→ **Material provided**:

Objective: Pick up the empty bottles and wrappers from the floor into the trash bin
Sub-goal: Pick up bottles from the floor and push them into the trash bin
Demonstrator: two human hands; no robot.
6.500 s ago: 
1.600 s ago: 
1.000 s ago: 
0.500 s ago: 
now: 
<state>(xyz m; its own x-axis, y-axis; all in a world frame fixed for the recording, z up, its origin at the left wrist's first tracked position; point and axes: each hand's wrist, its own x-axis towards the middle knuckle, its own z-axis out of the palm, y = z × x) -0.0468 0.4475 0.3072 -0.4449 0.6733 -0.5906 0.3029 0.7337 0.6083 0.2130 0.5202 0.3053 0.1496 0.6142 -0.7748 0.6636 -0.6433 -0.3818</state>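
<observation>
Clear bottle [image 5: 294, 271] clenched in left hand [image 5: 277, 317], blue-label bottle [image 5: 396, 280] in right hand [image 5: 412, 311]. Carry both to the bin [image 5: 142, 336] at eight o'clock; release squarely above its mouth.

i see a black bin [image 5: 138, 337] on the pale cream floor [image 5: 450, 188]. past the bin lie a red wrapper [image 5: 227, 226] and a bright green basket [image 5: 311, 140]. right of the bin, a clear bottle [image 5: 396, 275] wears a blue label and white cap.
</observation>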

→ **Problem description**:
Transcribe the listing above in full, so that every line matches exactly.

→ **Task result**:
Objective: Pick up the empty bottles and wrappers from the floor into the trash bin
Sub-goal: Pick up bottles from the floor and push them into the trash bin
Demonstrator: two human hands; no robot.
6.500 s ago: 
1.600 s ago: 
1.000 s ago: 
0.500 s ago: 
now: 
<state>(xyz m; its own x-axis, y-axis; all in a world frame fixed for the recording, z up, its origin at the left wrist's first tracked position; point and axes: each hand's wrist, its own x-axis towards the middle knuckle, its own z-axis out of the palm, y = z × x) -0.0468 0.4475 0.3072 -0.4449 0.6733 -0.5906 0.3029 0.7337 0.6083 0.2130 0.5202 0.3053 0.1496 0.6142 -0.7748 0.6636 -0.6433 -0.3818</state>
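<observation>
Clear bottle [image 5: 294, 271] clenched in left hand [image 5: 277, 317], blue-label bottle [image 5: 396, 280] in right hand [image 5: 412, 311]. Carry both to the bin [image 5: 142, 336] at eight o'clock; release squarely above its mouth.

i see a black bin [image 5: 138, 337] on the pale cream floor [image 5: 450, 188]. past the bin lie a red wrapper [image 5: 227, 226] and a bright green basket [image 5: 311, 140]. right of the bin, a clear bottle [image 5: 396, 275] wears a blue label and white cap.
</observation>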

This concludes the output for the exercise.